Y es que el pasado jueves, el gobernador Mauricio Vila Dosal, publicó en el Diario Oficial del Estado (DOE), el decreto de las reformas a dicha ley promulgadas por el Congreso del Estado, el pasado 12 del presente mes.

La creadora de tales reformas, fue la diputada del Partido Revolucionario Institucional (PRI), Janice Escobedo Salazar, quien explicó que el espíritu de tales cambios al marco legal se refieren a la discriminación laboral por la condición de salud.

Indicó que la ley no está dirigida a cierto tipo de enfermedad, sin embargo, tuvo conocimiento de casos de personas que se enfermaron de Covid-19 que al regresar del aislamiento fueron despedidas de sus empleos.

Ahondó que de la misma manera personas que viven con el Virus de Inmunodeficiencia Humana (VIH) se acercaron a ella para hacerle ver la necesidad de cambios legales que evitaran actos de evidente discriminación.
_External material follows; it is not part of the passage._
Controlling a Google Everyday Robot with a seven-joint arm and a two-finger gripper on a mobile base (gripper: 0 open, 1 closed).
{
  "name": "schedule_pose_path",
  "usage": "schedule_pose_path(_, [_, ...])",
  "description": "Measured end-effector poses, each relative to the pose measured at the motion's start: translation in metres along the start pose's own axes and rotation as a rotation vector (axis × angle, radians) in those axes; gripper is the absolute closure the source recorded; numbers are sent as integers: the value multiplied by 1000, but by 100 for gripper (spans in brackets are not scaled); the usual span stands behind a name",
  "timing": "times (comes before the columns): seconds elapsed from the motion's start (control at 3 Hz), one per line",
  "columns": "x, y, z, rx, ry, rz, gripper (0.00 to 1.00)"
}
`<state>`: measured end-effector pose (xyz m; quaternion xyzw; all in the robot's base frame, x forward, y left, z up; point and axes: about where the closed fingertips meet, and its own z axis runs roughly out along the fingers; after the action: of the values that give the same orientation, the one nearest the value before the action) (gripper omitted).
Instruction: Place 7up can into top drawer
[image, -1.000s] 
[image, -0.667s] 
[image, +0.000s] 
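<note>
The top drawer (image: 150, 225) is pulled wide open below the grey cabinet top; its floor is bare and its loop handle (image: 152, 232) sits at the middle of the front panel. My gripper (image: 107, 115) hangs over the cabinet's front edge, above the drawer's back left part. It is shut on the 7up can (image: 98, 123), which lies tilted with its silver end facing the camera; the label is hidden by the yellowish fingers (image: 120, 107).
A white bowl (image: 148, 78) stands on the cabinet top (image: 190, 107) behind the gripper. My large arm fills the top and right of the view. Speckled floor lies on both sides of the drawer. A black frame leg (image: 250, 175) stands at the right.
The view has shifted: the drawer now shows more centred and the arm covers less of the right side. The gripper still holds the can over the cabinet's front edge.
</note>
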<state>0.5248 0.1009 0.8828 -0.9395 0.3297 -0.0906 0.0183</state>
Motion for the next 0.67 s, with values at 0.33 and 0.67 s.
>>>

Explicó que dentro de las conductas que serían sancionadas con la duplicación de multas se encuentran prohibir o negar el libre acceso, permanencia o ascenso al empleo, por razones de preferencia religiosa, sexual, filiación política, estado de salud, género o embarazo.

Asumimos, dijo, el ofender o promover la violencia a través de mensajes e imágenes en cualquier medio impreso o de comunicación e impedir el  acceso  a  la  seguridad  social  y  a  sus  beneficios  o  establecer limitaciones para la contratación de seguros médicos, salvo en los casos que la ley así lo disponga.

También, precisó, se enmarcan comportamientos como el negar  a las personas con o sin discapacidad el acceso a cualquier servicio público o privado, así como limitarles el acceso y libre desplazamiento en los espacios públicos, de igual forma a aquellas personas que por su discapacidad requieran de la asistencia de animales o perros guías para la realización de sus actividades cotidianas, pudiendo estos acceder y permanecer con ellos en todos los espacios en donde se desenvuelvan.

“Incitar al odio, violencia, rechazo, burla, difamación, injuria, persecución o a la exclusión de alguna persona o grupo, y difundir sin consentimiento de la persona, información sobre su condición de salud, así como su historial médico”, finalizó.